Kashmir’s accession was clearly understood at the time to be provisional. The day after Hari Singh signed the instrument, Lord Louis Mountbatten, the last viceroy of India and its first governor general, made clear to the maharaja that the document would have to be ratified by a “reference to the people” of his state. On November 2, 1947 , Nehru upheld this commitment on behalf of the Indian government through his “pledge . . . not only to the people of Kashmir but to the world . . . [to] hold a referendum under international auspices such as the United Nations” to confirm the wishes of Kashmiris on joining India rather than Pakistan. 7 Upon India’s referring the matter of alleged Pakistani interference in Kashmir to the United Nations in January 1948 , the latter’s security council established the United Nations Commission for India and Pakistan under whose authority, subject to the fulfilment of certain conditions, a plebiscite would be organized for all the people of the erstwhile princely state of Jammu and Kashmir to choose a future with India or Pakistan. Independence was only a nominal option. Despite reiterated security council resolutions calling for it between 1948 and 1957 , and repeated Kashmiri demands for it over the last seventy years, the plebiscite remains a paper-promise.

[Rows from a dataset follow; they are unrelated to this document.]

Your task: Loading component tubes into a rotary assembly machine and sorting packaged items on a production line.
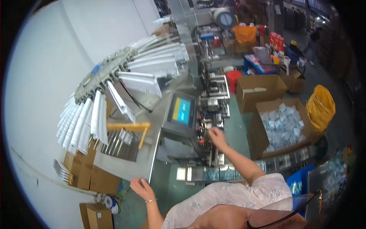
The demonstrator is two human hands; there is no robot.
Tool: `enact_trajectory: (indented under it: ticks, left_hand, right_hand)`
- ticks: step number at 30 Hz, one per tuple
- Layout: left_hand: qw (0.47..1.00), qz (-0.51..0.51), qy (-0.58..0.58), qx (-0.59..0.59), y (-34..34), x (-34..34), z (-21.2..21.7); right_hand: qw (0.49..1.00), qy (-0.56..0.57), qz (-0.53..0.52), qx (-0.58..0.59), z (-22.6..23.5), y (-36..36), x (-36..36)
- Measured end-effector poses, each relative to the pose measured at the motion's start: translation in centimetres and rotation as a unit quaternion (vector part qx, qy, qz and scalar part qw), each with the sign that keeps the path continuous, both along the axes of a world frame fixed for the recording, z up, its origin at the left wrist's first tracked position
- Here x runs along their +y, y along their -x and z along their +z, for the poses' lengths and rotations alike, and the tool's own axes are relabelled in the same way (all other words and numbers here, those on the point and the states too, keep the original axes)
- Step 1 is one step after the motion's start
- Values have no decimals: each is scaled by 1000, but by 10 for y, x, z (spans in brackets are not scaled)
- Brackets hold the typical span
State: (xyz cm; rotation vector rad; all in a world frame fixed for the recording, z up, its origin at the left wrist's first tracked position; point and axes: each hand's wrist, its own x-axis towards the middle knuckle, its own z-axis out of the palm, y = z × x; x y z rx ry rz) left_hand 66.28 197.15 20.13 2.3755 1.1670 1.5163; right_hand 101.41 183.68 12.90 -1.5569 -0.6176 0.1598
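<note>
My right hand [217, 138] reaches to the machine [207, 110], just right of its control panel. Its fingers are curled together at the machine's metal parts; whatever they hold, if anything, is too small to make out. My left hand [141, 189] hangs low by the front edge of the metal table [146, 164], fingers loosely bent and apart, with nothing visible in it. A lit touch screen [182, 110] faces me on the panel. Below the right forearm, a conveyor [194, 174] carries small teal-and-white packets [221, 173] in its compartments.
On the left, a large round rack [103, 72] bears many white rolled sheets over the table. A cardboard box [253, 131] full of small clear-and-blue packets stands right, beside a yellow bag [321, 107]. A red bin [233, 79] is behind. Another person [313, 42] is far right.
</note>
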Motion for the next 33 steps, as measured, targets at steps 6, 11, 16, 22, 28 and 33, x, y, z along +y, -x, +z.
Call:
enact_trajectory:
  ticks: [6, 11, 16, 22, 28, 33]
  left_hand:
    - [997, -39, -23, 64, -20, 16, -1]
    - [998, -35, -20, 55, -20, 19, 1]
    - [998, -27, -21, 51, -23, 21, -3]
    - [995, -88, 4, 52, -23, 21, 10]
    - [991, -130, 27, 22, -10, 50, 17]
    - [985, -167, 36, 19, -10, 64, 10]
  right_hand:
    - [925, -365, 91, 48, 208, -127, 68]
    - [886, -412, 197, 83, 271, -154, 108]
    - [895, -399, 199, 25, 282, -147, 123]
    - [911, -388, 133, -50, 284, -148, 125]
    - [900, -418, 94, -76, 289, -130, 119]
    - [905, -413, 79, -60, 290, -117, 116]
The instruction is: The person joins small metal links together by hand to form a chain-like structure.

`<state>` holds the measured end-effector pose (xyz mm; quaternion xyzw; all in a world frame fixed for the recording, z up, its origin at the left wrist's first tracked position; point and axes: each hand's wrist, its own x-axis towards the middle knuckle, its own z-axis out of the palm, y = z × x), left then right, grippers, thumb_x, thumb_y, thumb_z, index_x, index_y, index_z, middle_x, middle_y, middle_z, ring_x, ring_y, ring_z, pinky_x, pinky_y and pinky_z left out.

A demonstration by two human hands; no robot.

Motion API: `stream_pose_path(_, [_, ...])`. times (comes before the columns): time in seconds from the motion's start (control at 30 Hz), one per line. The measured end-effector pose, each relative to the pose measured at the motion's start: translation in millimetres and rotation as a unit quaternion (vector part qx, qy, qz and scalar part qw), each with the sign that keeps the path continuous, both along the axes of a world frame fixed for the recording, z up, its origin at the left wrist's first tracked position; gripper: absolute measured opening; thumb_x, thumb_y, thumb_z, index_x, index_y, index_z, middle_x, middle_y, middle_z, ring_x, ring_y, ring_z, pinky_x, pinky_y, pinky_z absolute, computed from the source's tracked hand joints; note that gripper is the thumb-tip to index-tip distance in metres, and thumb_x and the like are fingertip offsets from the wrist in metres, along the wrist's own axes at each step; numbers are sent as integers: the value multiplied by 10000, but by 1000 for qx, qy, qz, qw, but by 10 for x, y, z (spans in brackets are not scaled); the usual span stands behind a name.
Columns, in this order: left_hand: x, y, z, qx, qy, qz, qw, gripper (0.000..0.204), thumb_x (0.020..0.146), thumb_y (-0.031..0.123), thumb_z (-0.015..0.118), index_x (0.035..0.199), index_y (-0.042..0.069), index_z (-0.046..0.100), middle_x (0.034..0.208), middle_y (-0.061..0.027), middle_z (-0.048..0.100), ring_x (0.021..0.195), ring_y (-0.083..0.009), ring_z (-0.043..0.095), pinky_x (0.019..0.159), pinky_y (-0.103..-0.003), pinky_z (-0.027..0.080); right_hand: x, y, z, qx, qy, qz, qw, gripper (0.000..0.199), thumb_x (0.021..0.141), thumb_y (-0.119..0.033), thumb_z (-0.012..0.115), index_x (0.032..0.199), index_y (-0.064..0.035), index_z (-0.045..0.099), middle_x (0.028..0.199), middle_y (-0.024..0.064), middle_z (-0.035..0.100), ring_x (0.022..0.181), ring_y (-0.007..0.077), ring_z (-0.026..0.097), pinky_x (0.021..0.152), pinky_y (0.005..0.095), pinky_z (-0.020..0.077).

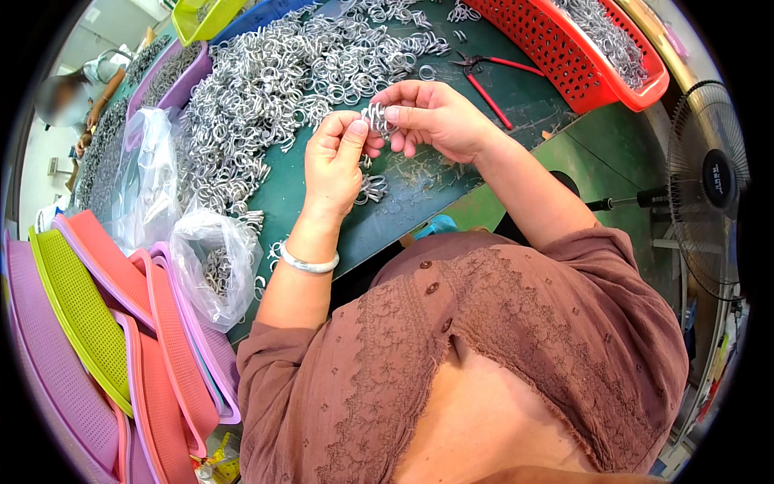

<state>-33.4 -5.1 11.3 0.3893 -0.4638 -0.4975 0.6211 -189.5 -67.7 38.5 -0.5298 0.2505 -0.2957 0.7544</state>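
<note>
A small stack of silver metal rings (376,118) is held up between my two hands, above the near edge of the green table. My left hand (334,161) pinches its left side, thumb on top. From the right, my right hand (439,121) grips the stack with thumb and index finger, its other fingers curled below. Under my hands a few more rings (372,189) lie on the table. A large heap of similar loose rings (266,81) spreads just beyond my left hand.
Red-handled cutters (489,98) lie right of the heap, before a red basket (556,52) of metal pieces. A clear plastic bag (234,278) with rings stands beside my left forearm. Stacked coloured baskets (89,323) fill the lower left. A black fan (709,185) stands right; another person sits far left.
</note>
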Motion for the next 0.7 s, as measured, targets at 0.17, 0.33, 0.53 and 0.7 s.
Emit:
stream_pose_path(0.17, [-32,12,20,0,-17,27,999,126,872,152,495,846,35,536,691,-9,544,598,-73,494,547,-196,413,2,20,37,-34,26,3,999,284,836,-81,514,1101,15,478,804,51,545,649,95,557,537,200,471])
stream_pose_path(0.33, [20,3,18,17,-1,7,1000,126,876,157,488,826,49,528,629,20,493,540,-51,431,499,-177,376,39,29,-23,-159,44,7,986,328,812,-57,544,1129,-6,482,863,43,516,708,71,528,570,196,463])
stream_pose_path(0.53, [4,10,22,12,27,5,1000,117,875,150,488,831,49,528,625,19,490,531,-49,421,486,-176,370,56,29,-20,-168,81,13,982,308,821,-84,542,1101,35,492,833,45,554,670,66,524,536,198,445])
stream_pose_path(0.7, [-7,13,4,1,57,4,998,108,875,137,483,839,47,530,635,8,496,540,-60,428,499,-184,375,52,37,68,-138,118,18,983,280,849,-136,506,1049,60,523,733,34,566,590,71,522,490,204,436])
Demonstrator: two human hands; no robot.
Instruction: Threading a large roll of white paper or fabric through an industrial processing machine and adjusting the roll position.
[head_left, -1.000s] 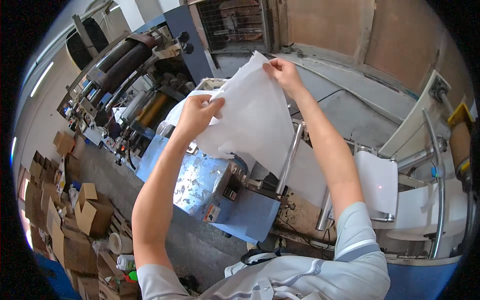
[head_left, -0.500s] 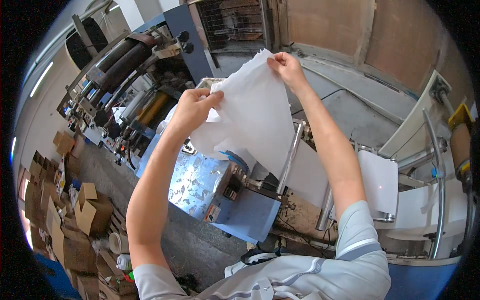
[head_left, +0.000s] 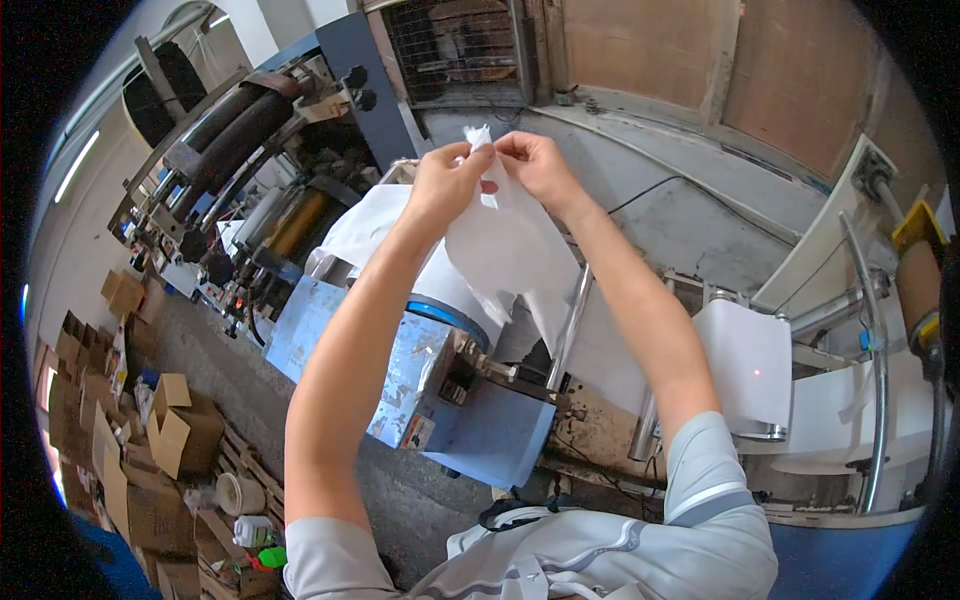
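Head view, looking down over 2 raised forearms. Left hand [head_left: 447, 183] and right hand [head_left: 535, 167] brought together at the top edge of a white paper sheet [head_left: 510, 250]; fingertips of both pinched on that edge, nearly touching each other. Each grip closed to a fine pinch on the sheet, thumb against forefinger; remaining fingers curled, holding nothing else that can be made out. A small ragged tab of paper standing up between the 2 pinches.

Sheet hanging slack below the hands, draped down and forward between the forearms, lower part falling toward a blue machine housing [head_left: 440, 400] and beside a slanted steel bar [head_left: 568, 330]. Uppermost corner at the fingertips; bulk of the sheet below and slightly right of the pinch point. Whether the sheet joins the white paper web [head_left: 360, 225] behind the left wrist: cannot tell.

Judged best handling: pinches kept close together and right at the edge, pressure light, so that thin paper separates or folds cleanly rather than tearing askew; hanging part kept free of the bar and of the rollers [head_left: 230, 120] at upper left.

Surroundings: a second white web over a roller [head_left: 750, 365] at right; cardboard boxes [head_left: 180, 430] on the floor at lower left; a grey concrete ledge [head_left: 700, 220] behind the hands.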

When pressed about the unfulfilled pledge, Indian governments have referred to the legality of the instrument of accession. While Hari Singh’s accession brought Kashmir into India, its terms restricted New Delhi’s jurisdiction over Kashmir to matters of foreign affairs, defense, currency, and communications. This “statutory autonomy” was later inserted into India’s constitution as Article 370. But the autonomy covenanted in Article 370 was unremittingly abraded beginning in 1953 . Today, its main role is that of a red flag that provokes, on the one hand, the anger of Kashmiris who see betrayal in its nullity, and on the other, the ire of Hindu right-wing nationalists who see in it the “appeasement” of Kashmiris, read as Muslims, separatists, and traitors.

Hollowing Out Article 370

Client Kashmiri politicians, prepared to do New Delhi’s bidding, played their part in whittling down Article 370. In this sense, the relationship between politicians in New Delhi and Jammu/Srinagar after 1947 came to imitate that between the Dogra rulers and the British paramount government. Unrepresentative rulers in the region were propped up and legitimated externally by the center so long as they did not question their government overseers in Delhi. This meant, above all, progressively silencing all talk of plebiscites and the provisional nature of the accession.

In 1947 Sheikh Mohammed Abdullah, who had sharpened his political skills in the anti-Dogra movement of the 1930s, was reputedly the most respected leader in the Valley (not so much in the other regions). In 1932 he had founded the All Jammu and Kashmir Muslim Conference, the word “Muslim” having been replaced by “National” in 1939 to emphasize its secular orientation. At its inception there had been an unofficial understanding that the party would stay away from both the Indian National Congress (Congress) and the All India Muslim League (League), which were the two main political parties in British India. By the mid-1940s and especially after the Second World War, as the Raj began preparations for departure such political agnosticism became impracticable. Until 1947 , neither of the two major nationalist parties had any formal presence in princely India, but both were aware that with the lapse of paramountcy, these hitherto quasi-sovereign areas would be up for grabs.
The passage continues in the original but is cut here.